Miguel Delibes, en uno de sus cuentos titulado «La grajilla», mencionaba a su padre, al que describía como «un hombre maduro, serio y circunspecto». Luego ... añadía que ese mismo padre se volvía un niño en contacto con la naturaleza, y hablaba de cómo cazaba grillos en las cunetas con «paciente tenacidad». «A veces cazaba media docena y los guardaba bajo el sombrero, de forma que al regresar a casa, entre dos luces, armaban un alegre concierto sobre su calva, sin que a él, que en casa anteponía el silencio a todas las demás cosas, parecieran molestarle».
Esta frase volvió hoy a mi memoria. No sé por qué. Supongo que es una imagen poderosa: el padre, serio y callado, apareciendo al atardecer con grillos bajo el sombrero que cantan y alborotan con su hipnótico soniquete.

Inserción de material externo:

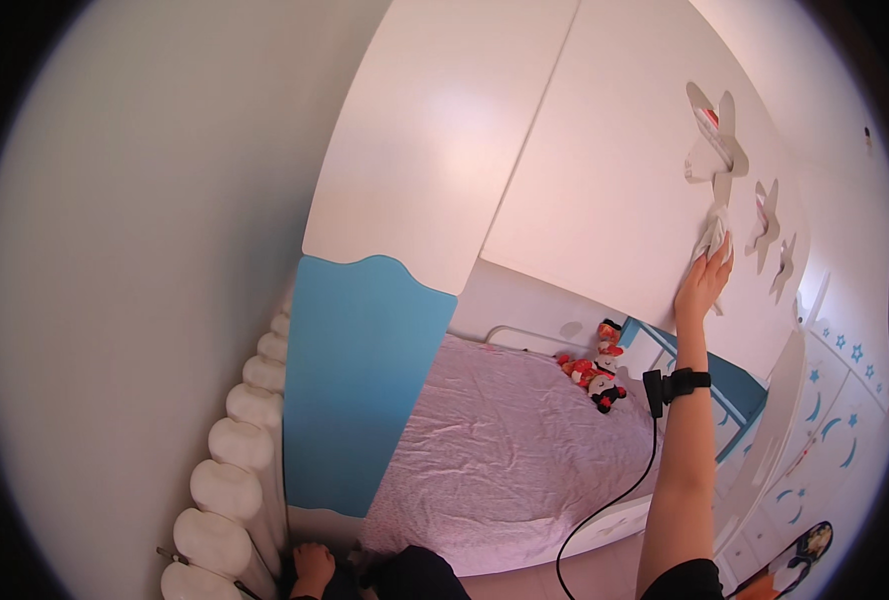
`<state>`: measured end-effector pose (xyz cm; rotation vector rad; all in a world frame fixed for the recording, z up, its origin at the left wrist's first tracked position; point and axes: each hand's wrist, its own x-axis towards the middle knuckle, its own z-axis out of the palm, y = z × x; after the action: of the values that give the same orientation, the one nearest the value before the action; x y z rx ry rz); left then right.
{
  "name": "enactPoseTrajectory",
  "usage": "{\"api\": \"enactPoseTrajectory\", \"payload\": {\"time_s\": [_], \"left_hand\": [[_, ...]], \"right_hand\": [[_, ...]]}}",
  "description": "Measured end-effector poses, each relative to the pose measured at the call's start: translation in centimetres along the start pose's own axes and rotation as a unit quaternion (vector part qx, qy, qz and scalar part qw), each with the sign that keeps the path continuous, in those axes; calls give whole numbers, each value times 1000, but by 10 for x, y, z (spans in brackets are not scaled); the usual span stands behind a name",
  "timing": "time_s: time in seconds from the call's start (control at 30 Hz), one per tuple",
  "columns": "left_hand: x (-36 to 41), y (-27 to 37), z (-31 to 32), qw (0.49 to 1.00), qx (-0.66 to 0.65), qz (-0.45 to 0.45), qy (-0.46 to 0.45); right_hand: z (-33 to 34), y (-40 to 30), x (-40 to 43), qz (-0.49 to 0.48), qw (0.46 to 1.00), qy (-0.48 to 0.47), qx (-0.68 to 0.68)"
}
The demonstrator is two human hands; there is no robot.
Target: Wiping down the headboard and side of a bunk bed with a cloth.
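My right hand (705,285) reaches up and presses a crumpled white cloth (713,234) against the white guard panel (602,172) of a bunk bed. The cloth lies just below the largest star-shaped cut-out (717,142), and smaller star cut-outs run along to its right. A black strap (688,381) with a small device and a cable sits on my right forearm. Low in the picture, my left hand (314,564) rests by my dark-clothed legs, its fingers curled. Whether it holds anything is hidden.
A white column radiator (231,480) stands along the wall at left, beside the bed's blue end panel (366,382). Below is a lower bunk with a lilac sheet (482,435) and red-dressed dolls (594,375). White cabinets (827,420) with blue stars and moons stand right.
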<state>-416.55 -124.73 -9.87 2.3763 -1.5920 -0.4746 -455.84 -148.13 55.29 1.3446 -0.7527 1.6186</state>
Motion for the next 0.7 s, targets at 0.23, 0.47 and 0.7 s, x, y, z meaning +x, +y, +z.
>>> {"api": "enactPoseTrajectory", "payload": {"time_s": [0.23, 0.47, 0.7], "left_hand": [[1, 1, -10, 998, -7, -4, -58], [1, 5, -11, 999, -6, -6, -50], [-1, 1, -3, 1000, 3, -1, -15]], "right_hand": [[-1, -4, -26, 29, 999, 7, -29], [-3, -34, -39, 6, 1000, 4, -17], [-5, -116, -60, -66, 996, -59, 18]]}}
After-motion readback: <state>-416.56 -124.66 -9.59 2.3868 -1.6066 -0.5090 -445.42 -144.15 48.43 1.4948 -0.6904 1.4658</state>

Estas imágenes dormidas puede que aparezcan ahora en un último intento de preservarse antes del olvido, porque estoy enfermo y me estoy muriendo con pasos lentos pero seguros. Quieren alertar del peligro que corren de desaparecer. «Ya somos el olvido que seremos», decía el verso de Borges.
A los enfermos de ELA nos dicen que lo peor de todo es que somos conscientes de lo que nos pasa en todo momento. Que tu cabeza y tu memoria permanecen en pie mientras todo se derrumba a su alrededor. Memoria, muerte y olvido aparecen siempre entrelazadas. Sin embargo, la muerte y el olvido son algo inevitable y hasta necesario. Pienso en el deterioro físico, pero me queda mi memoria y mi consciencia. Quiero valorar y querer a la gente que tengo alrededor. Quiero ser agradecido. Y quiero que mi cabeza siga presentándome la imagen de un tipo sonriente con grillos cantarines bajo el sombrero.